If there aren't too many options an exhaustive list would be great. If not, what would be the

  • cheapest option?
  • fastest option?
  • most popular options?

Related question: What is the cheapest way to cross the English Channel from France to the UK on foot, single ticket?

  • 5
    I'm pretty sure there are lots of options, and the best one will largely depend on where you're going. – Michael Hampton Aug 11 '16 at 21:29
  • 5
    Depends where in the UK you're starting from too. – A E Aug 11 '16 at 21:49
  • 2
    @hippietrail Fair comment, I'll edit it out. I called it dated because of its answers. The top voted answer referred to a defunct website/company, the second answer was dated at the time it was posted and the third referred to a 3 year-old ticket price. While answers can indeed by updated, in my experience they rarely are unless they're from regular users and on a popular/reference question. – Lilienthal Aug 12 '16 at 8:24
  • 2
    You already have some good answers here. I just wanted to add that for the ferry there are a few search engines that can help you find the cheapest fare. Just google "ferry uk". – algiogia Aug 12 '16 at 10:01
  • 3
    All the ferries crossing the channel are car ferries. Some of them also do a minor sideline in foot passengers, others won't even let you on unless you are in a motor vehicle(because there are so few of them it's not worth the expense of maintaining & running the extra facilities needed for them). You can also take Eurotunnel. The only thing you can't do is fly. – Jonathan Aug 12 '16 at 12:14
47

The shortest crossings are the quickest and cheapest. So Dover/Calais is very popular. And the EuroTunnel train from Folkstone/Calais is effectively the same, but quicker (35 minutes compared with 90 minutes) and more expensive.

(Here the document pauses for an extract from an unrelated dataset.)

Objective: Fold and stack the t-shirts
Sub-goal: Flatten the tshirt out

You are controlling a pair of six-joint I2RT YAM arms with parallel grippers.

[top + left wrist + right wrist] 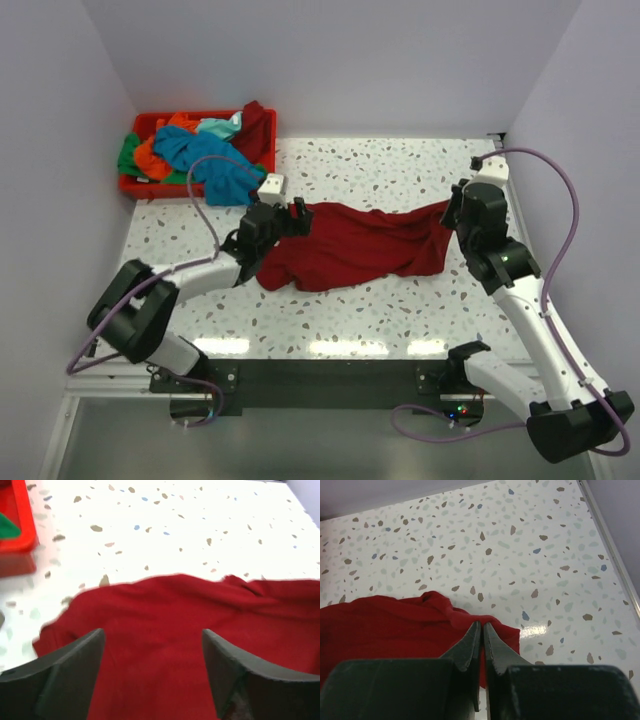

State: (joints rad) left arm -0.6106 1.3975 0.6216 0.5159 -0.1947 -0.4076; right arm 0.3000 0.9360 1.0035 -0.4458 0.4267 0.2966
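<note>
Overhead view first: dark red t-shirt [350, 250] lies crumpled and stretched sideways across mid-table [400, 165], not flat. Left gripper [285, 222] is over its left end, right gripper [453, 213] at its right corner. Remaining t-shirts [205, 155], teal, orange and green, are heaped in the red bin [138, 186] at far left, one teal sleeve spilling over the rim toward the left arm. Left wrist view: fingers [70, 665] spread wide, nothing between them, red cloth directly below, slightly blurred. Right wrist view: jaws pressed nearly together at the shirt's edge, apparently pinching a thin fold, though cloth between the tips is hard to confirm. Risks, as judgement: a thin pinch could slip if the right arm pulls, letting the corner drop; the left gripper closing here may catch two layers or mid-panel rather than a hem, so the shirt bunches instead of flattening; left elbow swing could snag the hanging teal sleeve.
</note>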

However you then have to factor in the drive to and from the crossing points, which costs both time and money. Hence a longer more expensive crossing may suit you better. For example the 10 hour crossing from Rotterdam to Hull is probably more time-effective than driving from Rotterdam to Calais and Dover to Hull.

Other factors:

  1. Frequency of crossing. If there are only 3 ferries a day, then missing the ferry is a big deal. There are often 3 trains an hour, so no big deal to miss one, and indeed one often can get on an earlier train.
  2. Seasickness: some of these crossings (North Sea, Bay of Biscay) can be rough. 10 hours on a heaving ship may not suit you. Hence we do usually take the train.
  3. Some folks treat the sea voyage as part of the holiday; it can be fun.
  4. Some longer crossings are over-night, and the ferry will have the possibility to book a cabin for a few 10s of pounds so with any luck you can get a good night's sleep. For folks with limited holiday time this saving of a night can be a boon.
  • 1
    Frequency: the longer crossings are often 1/day or 5-6/week (peak season can be higher, off season can go down to 3-4/week). I'm most familiar with the western channel crossings, where points 3&4 apply (also you can sometimes book a berth in a shared cabin; you generally have to have an airline-style "sleeper seat" as a minimum) – Chris H Aug 12 '16 at 9:10
17

To cross the Channel with a vehicle, you have two choices: ferry or train. The ferry costs less and takes longer, the train faster and more expensive. Folkestone is the departure point for the Eurotunnel train to Calais; the most popular ferry crossing is Dover-Calais.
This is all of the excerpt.